**Excerpted records:**
════════
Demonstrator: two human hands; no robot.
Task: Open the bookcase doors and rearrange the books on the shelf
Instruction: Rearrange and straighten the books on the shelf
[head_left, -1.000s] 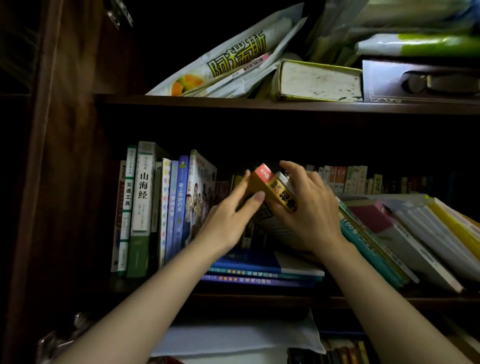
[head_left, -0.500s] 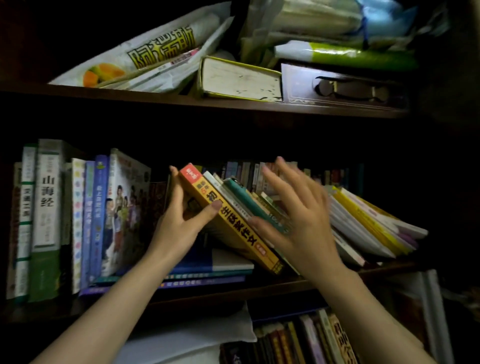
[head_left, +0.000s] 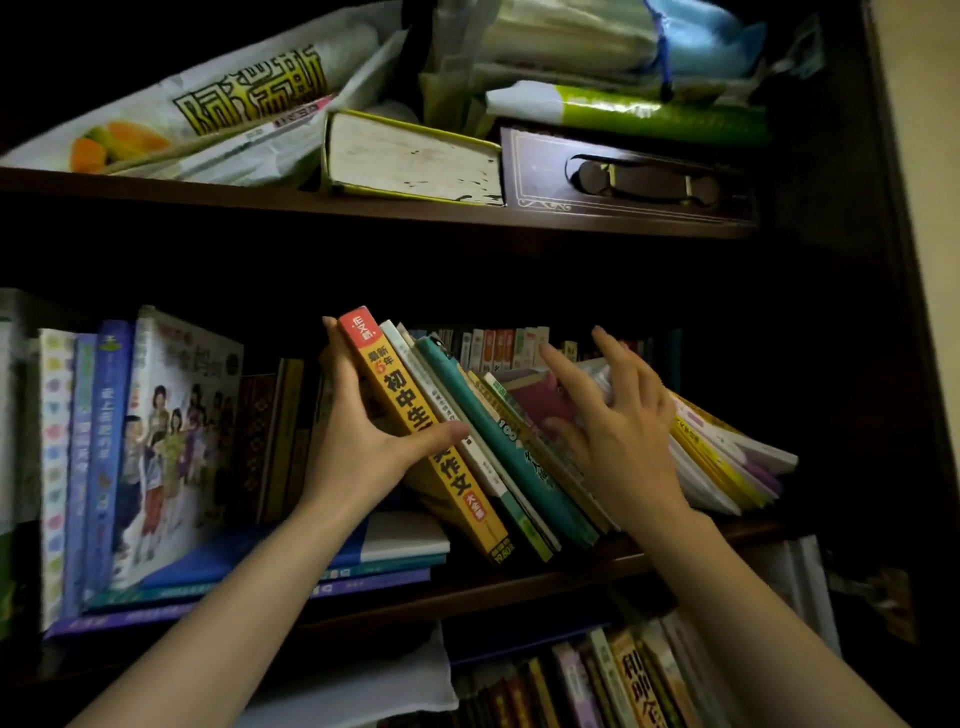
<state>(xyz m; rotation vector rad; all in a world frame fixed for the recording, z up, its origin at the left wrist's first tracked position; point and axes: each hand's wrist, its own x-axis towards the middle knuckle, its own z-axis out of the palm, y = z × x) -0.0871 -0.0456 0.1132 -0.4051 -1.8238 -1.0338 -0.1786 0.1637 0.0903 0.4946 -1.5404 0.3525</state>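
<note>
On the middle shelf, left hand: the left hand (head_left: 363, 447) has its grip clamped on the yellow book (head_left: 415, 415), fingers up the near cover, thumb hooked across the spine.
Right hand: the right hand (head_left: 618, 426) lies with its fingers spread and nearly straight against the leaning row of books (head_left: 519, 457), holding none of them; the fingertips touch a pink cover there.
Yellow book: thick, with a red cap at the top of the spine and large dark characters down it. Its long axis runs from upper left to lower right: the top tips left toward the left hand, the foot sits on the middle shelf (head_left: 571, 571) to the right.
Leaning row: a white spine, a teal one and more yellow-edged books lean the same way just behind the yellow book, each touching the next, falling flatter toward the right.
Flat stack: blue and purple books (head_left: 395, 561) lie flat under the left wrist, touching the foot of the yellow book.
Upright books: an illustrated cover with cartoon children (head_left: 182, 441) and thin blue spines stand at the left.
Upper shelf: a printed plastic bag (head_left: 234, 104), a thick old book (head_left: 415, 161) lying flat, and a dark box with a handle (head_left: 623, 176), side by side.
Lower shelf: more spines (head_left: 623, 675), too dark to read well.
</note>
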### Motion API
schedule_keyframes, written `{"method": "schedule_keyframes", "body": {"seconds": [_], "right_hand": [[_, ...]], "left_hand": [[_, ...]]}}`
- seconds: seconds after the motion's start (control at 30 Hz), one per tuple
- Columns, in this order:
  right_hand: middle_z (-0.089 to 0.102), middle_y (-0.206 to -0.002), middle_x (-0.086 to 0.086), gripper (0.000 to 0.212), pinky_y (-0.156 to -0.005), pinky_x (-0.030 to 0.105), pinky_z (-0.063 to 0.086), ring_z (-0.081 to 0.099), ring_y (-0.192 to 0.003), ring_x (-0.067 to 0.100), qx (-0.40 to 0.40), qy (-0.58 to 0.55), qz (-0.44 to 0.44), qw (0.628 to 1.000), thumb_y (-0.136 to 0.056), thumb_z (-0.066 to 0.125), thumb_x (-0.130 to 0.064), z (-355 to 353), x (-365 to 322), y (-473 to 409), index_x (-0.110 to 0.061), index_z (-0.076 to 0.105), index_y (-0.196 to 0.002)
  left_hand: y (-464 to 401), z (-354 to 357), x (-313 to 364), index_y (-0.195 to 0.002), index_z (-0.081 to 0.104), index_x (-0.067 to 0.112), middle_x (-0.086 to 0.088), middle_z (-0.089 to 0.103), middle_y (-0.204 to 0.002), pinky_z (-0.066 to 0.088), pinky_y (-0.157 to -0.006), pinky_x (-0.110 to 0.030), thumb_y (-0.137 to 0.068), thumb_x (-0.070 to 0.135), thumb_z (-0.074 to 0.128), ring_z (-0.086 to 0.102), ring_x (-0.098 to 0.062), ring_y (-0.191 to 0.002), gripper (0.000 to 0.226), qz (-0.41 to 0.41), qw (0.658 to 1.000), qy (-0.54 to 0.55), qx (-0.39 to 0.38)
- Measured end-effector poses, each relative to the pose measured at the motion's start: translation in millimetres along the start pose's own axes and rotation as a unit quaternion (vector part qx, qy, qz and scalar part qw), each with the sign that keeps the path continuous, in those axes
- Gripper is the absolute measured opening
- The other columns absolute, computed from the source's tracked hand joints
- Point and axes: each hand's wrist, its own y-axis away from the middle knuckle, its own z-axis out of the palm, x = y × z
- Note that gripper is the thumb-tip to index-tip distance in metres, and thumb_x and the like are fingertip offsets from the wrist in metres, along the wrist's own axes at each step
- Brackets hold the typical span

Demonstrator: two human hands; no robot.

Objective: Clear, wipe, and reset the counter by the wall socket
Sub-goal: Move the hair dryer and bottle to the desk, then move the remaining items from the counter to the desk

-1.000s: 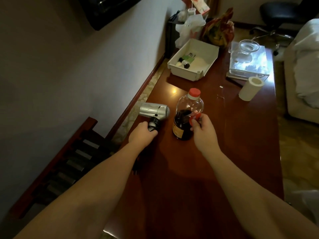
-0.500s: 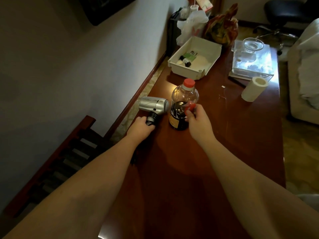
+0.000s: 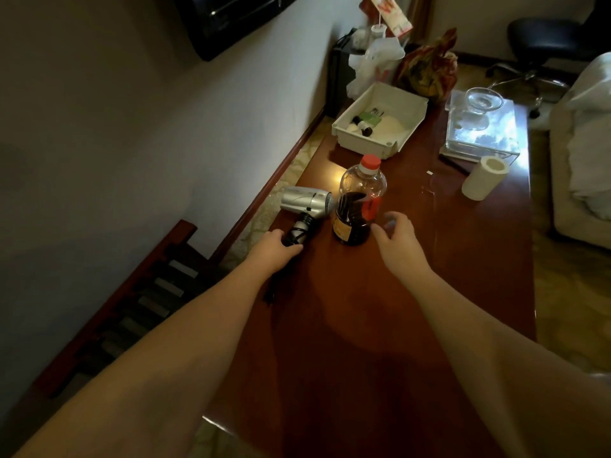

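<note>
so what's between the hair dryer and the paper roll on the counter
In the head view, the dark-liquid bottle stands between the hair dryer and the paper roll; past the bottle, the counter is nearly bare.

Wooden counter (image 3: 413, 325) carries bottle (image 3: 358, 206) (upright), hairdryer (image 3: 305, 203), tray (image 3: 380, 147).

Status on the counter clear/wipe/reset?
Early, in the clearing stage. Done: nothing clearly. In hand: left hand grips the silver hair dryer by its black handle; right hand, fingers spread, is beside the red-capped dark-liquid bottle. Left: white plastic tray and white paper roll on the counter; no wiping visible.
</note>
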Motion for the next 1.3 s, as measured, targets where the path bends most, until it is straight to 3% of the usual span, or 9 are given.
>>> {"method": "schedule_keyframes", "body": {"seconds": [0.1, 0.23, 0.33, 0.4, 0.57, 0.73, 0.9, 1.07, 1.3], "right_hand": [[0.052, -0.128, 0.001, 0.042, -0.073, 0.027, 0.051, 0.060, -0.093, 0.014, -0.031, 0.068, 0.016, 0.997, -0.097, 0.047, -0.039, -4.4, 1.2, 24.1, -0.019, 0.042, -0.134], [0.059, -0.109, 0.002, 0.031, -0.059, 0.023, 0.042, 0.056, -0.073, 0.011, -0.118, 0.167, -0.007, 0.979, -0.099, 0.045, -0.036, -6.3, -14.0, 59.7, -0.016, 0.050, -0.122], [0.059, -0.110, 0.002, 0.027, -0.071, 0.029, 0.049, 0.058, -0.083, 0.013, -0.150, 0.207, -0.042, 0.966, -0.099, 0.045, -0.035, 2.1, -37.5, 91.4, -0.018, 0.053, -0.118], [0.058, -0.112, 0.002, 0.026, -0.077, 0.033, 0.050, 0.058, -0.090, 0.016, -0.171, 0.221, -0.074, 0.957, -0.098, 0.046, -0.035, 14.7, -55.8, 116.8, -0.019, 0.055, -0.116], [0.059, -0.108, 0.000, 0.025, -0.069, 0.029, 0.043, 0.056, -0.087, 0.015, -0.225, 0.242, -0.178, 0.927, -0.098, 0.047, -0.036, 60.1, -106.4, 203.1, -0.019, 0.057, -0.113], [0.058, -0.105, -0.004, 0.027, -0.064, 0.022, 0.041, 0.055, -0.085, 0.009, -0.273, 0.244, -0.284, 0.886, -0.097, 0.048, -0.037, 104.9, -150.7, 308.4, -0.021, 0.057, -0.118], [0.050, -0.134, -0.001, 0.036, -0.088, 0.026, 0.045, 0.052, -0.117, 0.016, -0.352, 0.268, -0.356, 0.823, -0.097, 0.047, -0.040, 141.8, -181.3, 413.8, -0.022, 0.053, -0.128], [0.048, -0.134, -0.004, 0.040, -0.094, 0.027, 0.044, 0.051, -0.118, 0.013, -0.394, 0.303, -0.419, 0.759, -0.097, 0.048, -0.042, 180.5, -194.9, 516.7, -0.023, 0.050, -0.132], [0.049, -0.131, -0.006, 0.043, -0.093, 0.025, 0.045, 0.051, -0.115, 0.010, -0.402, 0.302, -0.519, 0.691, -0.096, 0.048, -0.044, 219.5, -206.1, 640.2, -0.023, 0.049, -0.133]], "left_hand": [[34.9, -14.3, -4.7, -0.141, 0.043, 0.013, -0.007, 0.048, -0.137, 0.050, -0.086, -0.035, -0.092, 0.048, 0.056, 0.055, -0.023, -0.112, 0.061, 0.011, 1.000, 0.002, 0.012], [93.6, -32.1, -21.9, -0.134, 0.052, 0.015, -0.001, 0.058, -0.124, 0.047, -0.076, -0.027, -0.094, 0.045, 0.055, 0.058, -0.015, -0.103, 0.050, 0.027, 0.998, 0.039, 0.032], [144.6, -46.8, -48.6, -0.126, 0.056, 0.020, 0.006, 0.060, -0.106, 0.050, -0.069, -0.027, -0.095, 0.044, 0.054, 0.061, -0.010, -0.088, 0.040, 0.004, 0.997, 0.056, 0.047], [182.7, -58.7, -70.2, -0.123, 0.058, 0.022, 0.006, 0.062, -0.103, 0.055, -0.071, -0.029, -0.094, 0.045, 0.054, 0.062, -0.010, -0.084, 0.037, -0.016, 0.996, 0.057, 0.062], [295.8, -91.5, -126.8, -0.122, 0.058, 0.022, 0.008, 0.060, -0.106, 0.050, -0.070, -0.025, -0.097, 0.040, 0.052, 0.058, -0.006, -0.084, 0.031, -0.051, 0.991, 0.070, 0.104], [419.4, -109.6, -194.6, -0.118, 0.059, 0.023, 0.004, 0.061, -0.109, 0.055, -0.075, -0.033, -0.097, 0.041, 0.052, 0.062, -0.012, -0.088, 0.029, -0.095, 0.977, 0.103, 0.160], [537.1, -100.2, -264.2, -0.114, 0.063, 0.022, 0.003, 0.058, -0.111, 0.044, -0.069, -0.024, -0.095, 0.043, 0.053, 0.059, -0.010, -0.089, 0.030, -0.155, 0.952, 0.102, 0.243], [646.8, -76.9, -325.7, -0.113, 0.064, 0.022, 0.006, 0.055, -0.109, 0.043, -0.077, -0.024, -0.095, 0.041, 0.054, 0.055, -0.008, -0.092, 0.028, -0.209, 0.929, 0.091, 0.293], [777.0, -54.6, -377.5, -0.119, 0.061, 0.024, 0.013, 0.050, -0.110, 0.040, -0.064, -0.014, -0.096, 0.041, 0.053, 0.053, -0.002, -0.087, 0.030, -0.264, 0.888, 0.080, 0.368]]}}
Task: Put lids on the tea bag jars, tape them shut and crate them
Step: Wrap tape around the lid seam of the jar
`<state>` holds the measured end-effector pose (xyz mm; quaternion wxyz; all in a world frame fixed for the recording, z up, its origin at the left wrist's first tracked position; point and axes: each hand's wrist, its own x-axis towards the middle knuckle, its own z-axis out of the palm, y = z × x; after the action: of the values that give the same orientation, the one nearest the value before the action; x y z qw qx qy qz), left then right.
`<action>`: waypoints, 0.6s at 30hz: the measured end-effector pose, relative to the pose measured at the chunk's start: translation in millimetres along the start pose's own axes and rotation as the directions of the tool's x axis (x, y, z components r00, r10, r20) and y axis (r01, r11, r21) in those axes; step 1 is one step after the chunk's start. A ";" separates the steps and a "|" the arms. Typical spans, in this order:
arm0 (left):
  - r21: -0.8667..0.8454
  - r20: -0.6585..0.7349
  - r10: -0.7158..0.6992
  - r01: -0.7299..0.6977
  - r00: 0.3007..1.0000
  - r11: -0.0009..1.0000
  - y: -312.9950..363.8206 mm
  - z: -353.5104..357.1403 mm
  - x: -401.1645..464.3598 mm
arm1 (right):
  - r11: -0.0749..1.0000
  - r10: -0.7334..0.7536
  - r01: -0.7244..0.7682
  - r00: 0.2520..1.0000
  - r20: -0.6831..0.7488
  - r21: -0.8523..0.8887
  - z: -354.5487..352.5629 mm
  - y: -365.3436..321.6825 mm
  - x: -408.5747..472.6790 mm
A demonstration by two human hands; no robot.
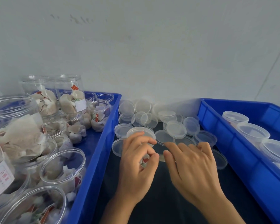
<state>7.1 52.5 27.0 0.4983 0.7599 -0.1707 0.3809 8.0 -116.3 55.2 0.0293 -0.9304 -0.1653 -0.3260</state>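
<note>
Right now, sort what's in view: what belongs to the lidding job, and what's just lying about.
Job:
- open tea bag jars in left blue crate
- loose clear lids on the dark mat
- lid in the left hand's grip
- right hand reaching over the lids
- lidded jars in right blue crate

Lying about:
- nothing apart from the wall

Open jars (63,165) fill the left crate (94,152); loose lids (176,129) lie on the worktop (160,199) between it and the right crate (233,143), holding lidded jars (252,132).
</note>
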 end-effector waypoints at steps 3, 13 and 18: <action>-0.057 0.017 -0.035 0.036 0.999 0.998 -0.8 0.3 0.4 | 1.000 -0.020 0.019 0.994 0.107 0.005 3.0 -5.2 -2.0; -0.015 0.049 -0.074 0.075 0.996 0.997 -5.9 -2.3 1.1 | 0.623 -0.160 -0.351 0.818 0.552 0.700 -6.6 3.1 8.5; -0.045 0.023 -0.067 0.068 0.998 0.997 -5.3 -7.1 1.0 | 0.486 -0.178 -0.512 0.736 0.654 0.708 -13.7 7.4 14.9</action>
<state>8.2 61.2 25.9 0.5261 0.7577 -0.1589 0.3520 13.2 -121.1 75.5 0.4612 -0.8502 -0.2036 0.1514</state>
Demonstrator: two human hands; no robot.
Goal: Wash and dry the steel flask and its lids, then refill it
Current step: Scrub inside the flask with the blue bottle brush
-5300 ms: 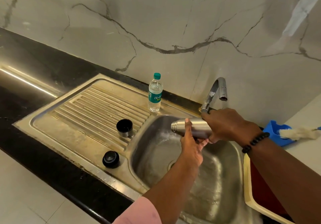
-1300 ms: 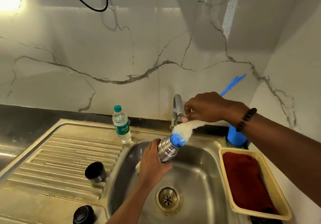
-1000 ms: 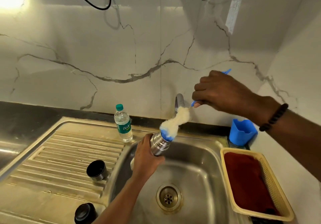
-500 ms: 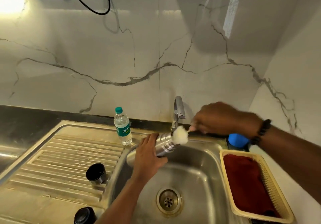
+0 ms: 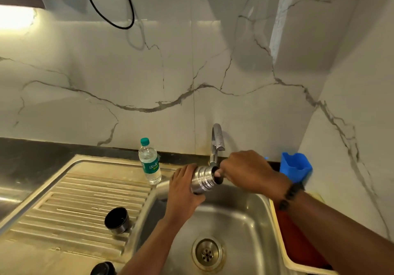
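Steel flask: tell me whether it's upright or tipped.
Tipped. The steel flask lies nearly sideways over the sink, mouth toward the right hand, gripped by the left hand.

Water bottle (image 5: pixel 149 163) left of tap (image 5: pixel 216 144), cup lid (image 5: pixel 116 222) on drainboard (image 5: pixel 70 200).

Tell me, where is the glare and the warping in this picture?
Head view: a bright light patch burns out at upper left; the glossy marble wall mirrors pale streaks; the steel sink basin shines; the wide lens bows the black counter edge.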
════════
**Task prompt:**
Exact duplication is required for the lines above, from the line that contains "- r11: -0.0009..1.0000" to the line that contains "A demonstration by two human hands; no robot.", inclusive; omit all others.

**Expected answer:**
  - r11: -0.0009..1.0000
  - y: -312.9950..363.8206 mm
  - z: -353.5104..357.1403 mm
  - x: -401.1645..464.3598 mm
arm1 (right):
  - r11: -0.0749..1.0000
  - r10: -0.7334..0.7536
  - r01: -0.7244..0.7682
  - r00: 0.2520..1.0000
  - r20: -0.6831..0.7488
  - r21: -0.8523..0.8887
  - z: -354.5487..352.5629 mm
  - y: -365.3436..321.6825 mm
  - x: -408.5747..472.6790 mm
A demonstration by two human hands; no robot.

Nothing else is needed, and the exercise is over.